Output all the data exactly as it appears below.

>>>

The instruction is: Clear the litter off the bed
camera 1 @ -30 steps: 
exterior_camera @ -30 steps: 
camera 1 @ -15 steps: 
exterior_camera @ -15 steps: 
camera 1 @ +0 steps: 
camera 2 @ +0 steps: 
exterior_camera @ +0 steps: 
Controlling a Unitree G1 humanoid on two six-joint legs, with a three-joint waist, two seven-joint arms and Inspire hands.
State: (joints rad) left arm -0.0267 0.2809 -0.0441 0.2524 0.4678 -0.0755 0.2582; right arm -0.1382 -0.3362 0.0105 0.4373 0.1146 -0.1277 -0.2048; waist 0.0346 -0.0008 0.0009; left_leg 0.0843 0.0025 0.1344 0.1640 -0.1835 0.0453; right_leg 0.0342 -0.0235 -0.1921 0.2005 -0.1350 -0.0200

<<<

Result of this task
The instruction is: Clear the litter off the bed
camera 1 @ -30 steps: 
exterior_camera @ -30 steps: 
camera 1 @ -15 steps: 
exterior_camera @ -15 steps: 
camera 1 @ +0 steps: 
camera 2 @ +0 steps: 
exterior_camera @ +0 steps: 
Controlling a Unitree G1 humanoid on two six-joint legs, with a three-joint waist, two seven-joint arms and Inspire hands.
State: (joints rad) left arm -0.0267 0.2809 -0.0441 0.2524 0.4678 -0.0755 0.2582; right arm -0.1382 -0.3362 0.0105 0.4373 0.1146 -0.1277 -0.2048; waist 0.0346 -0.0008 0.0009; left_leg 0.0843 0.0025 0.1344 0.1640 -0.1835 0.0453; right_leg 0.0342 -0.0235 -0.1921 0.2005 -0.1350 -0.0200

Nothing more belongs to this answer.